A solar project expansion approved in Oregon’s Crook County falls short of wildlife habitat mitigation requirements and must be reconsidered, according a state land use board.
The Land Use Board of Appeals has ordered the county to reconsider its authorization of the West Prineville Solar Farm’s expansion from 320 acres to 654 acres on land zoned for exclusive farm use.
The state’s Department of Fish and Wildlife is correct that the project’s mitigation plan doesn’t meet several key requirements intended to prevent the “net loss of habitat quality and quantity,” according to LUBA.
The agency argued the solar project does not adequately map out sites meant to mitigate for habitat loss, ensure the durability of mitigation measures or identify performance and success criteria.
The solar developer, which intervened in the case, countered that the county has wide discretion in determining which specific components of ODFW’s mitigation policy need to be included in a plan. LUBA has now disagreed, ruling that such plans must be consistent with all the agency’s requirements.
According to LUBA, the agency’s interpretation is supported by the plain language of state law and the legislative history of a bill that gave counties more jurisdiction over certain solar facilities.
The county does not get to decide which statewide wildlife requirements must be included in a project plan, the ruling said. “The legislature did not limit the universe of rules with which an applicant must demonstrate consistency to only those rules that the county determines apply.”
Under the 2019 bill, county governments were allowed to approve certain projects that would previously have to be cleared by the state’s Energy Facility Siting Council, including solar facilities of up to 1,920 acres on uncultivated, lower-quality soil.
Although lawmakers intended for House Bill 2329 to “streamline the permitting process and reduce permitting costs,” it does not reduce the ODFW’s mitigation requirements for wildlife habitat, the LUBA ruling said.
“The legislative history does not demonstrate, as intervenor argues, that the legislature intended to weaken habitat protection or to waive compliance with the Mitigation Policy,” the ruling said.
LUBA’s ruling will “functionally shut down” permitting for mid-tier solar facilities, delaying projects for years and undermining investment in renewable energy, said Jake Stephens, CEO of NewSun Energy, an investor managing the project’s permit.
“This is a story of agency overreach, with ODFW using appeals to create authority that the legislature explicitly denied them in the HB 2329 drafting process,” Stephens said in an email.
It’s a misrepresentation by the agency and LUBA that the county didn’t require sufficient mitigation, since the plan was “consistent in type and scale with ODFW’s own recommendations” and involved “perhaps the most rigorous” conditional use permit review for any solar project in the state, he said.
Crook County was surprised that ODFW challenged the project’s approval because the agency agreed to the mitigation plan during a public hearing, said Peter Watts, the county’s attorney.
The ODFW’s opposition likely stems from its uncertainty over the level of mitigation it wants, as well as its discomfort with expanded county jurisdiction over solar projects under HB 2329, he said.
“I think they’d like control over habitat mitigation in the process.

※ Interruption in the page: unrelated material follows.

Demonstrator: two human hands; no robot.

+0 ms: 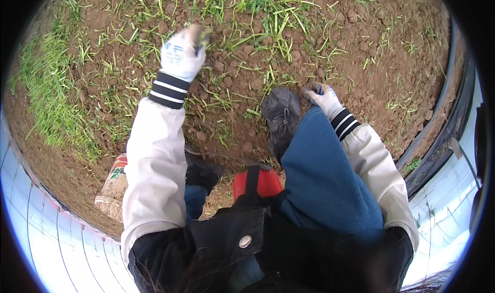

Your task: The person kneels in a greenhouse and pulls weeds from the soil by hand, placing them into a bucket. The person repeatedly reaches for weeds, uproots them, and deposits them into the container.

So, essentially like veto power,” Watts said.
LUBA’s decision helps to clarify the procedures and expectations for solar facilities authorized under HB 2329, said Sarah Reif, energy coordinator for ODFW.
“It makes it a lot more clear for future applicants what standards they need to meet in terms of mitigating wildlife impacts,” she said.
Unless the county or developer plan to appeal, ODFW looks forward to helping develop a wildlife mitigation plan that meets the requirements, Reif said.
“There’s still an opportunity for this project to put forward an application that meets the wildlife standards,” she said.
1,000 Friends of Oregon, a farmland preservation nonprofit, had opposed HB 2329 because it feared solar facilities would be held to less rigorous requirements.
“We were concerned county level decisions wouldn’t be as thorough as state level decisions,” said Jasmine Zimmer-Stucky, the group’s working lands engagement coordinator.
The LUBA ruling shows that state agencies should remain involved in the approval process and points to the need for mapping to help solar developers avoid litigation and gain certainty, she said.
“The decision reinforces that if we mapped in advance where these facilities should go, we could avoid these kinds of conflicts,” Zimmer-Stucky said.